Wzrost cen towarów i usług konsumpcyjnych w 2022 r. w stosunku do roku poprzedniego wyniósł 14,4 procent
- napisano w komunikacie GUS.
Jakub Rybacki z Polskiego Instytutu Ekonomicznego w komentarzu do danych GUS zwrócił uwagę, że obniżenie się inflacji do 16,6 proc. to głównie efekt spadku opłat za ogrzewanie.
Maleje również tempo wzrostu cen żywności. Niemniej inflacja dalej jest mocno rozpowszechniona – wzrost cen po wyłączeniu kosztów żywności i energii wzrósł do 11,6 proc.
- stwierdził. Zwrócił uwagę, że szybciej rosły ceny odzieży, usług zdrowotnych i rekreacyjnych.
W ocenie eksperta styczeń przyniesie dalszy wzrost inflacji – "prawdopodobnie przekroczy 19 proc.".
Będzie to efekt wzrostu stawek VAT za energię oraz paliwa. Podrożeją też ceny usług transportowych
- zaznaczył. Zwrócił uwagę, że PKP zapowiedziały podwyższenie cen biletów średnio o 10 proc., podobne decyzje podejmują samorządy miast wojewódzkich np. Krakowa czy Torunia.
Według Rybackiego należy spodziewać się też wzrostu czynszów, cen usług komunalnych i rekreacyjnych.
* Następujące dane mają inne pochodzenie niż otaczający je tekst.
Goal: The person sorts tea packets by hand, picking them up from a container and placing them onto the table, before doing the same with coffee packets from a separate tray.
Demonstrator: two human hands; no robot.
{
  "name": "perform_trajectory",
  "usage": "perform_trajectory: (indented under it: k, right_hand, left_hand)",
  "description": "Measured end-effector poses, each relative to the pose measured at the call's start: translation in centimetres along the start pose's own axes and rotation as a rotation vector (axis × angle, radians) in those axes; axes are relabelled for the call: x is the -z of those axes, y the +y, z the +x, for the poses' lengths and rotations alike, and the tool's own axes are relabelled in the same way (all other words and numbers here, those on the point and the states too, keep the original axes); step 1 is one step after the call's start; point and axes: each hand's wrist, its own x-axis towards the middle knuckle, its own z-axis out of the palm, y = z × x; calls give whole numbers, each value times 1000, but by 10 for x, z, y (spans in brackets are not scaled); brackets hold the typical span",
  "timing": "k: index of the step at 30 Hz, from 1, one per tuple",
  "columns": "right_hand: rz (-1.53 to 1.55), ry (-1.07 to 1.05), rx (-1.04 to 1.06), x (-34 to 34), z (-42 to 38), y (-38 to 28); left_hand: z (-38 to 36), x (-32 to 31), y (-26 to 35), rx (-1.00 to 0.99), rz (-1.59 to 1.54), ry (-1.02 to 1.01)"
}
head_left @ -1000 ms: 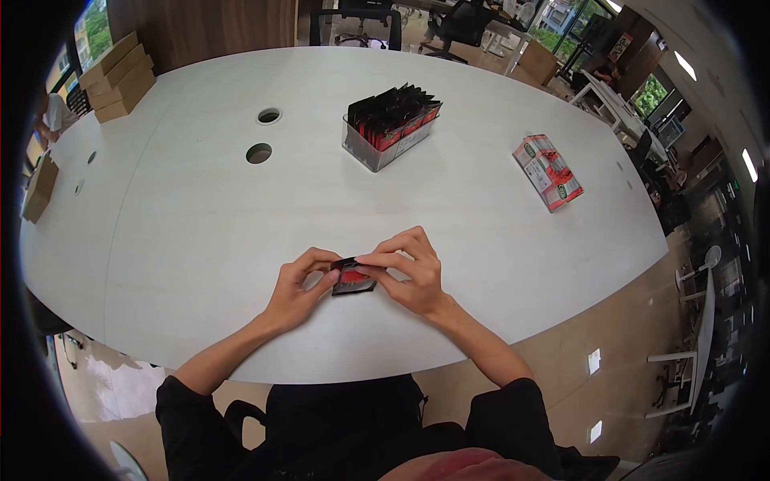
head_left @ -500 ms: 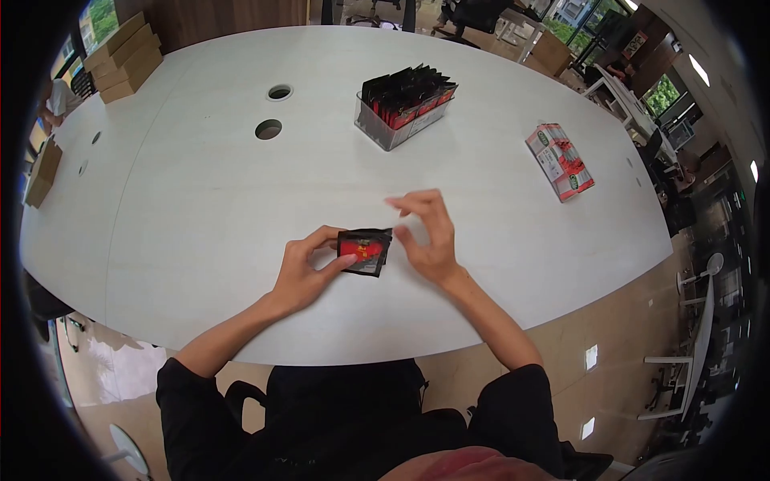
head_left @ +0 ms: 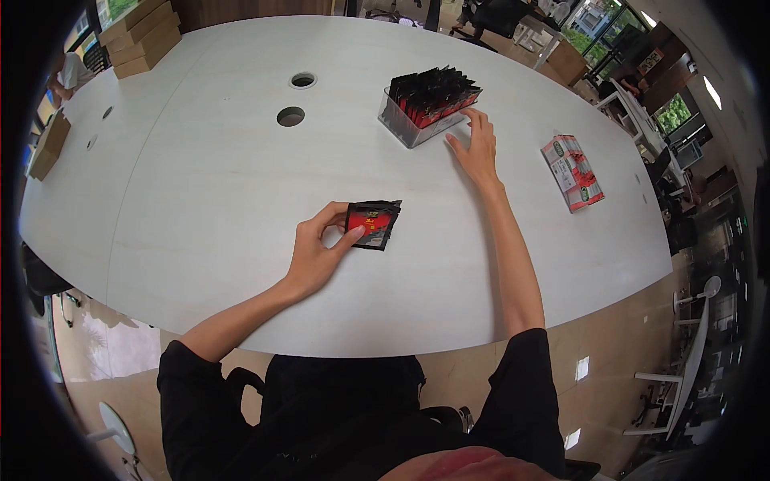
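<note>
My left hand (head_left: pixel 319 252) grips a small stack of black and red sachets (head_left: pixel 374 224) between thumb and fingers, over the front middle of the table. Their corners fan out a little on the right side. My right hand (head_left: pixel 479 150) reaches forward with thumb and fingers apart and holds nothing. Its fingertips are right at the front right corner of a clear plastic bin (head_left: pixel 399 127). Black and red sachets (head_left: pixel 437 94) stand packed upright in that bin, their tops sticking out above its rim.
A red and white box (head_left: pixel 573 172) lies on the white table (head_left: pixel 224 216) to the right. Two round cable holes are at the back middle. Brown cardboard boxes (head_left: pixel 144 44) are stacked at the far left, with another carton (head_left: pixel 50 146) nearer the left edge.
My right hand has moved from beside the held sachets forward to the bin. The left hand keeps its grip on the sachets. The whole view has shifted slightly.
</note>
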Motion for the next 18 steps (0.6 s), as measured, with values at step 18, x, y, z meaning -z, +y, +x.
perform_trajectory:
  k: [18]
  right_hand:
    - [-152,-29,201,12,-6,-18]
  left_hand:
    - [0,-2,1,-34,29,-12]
Inflacja zacznie słabnąć począwszy od marca
- prognozuje ekspert. Zwrócił uwagę, że ceny surowców rolnych i energetycznych na rynkach światowych od lipca ub. r. znajdują się w tendencji spadkowej, a analitycy oczekują kontynuacji tego trendu. Maleje również tempo wzrostu kosztów produkcji - dodał. "Inflacja spadnie poniżej 10 proc. na koniec III kwartału" - ocenił przedstawiciel PIE.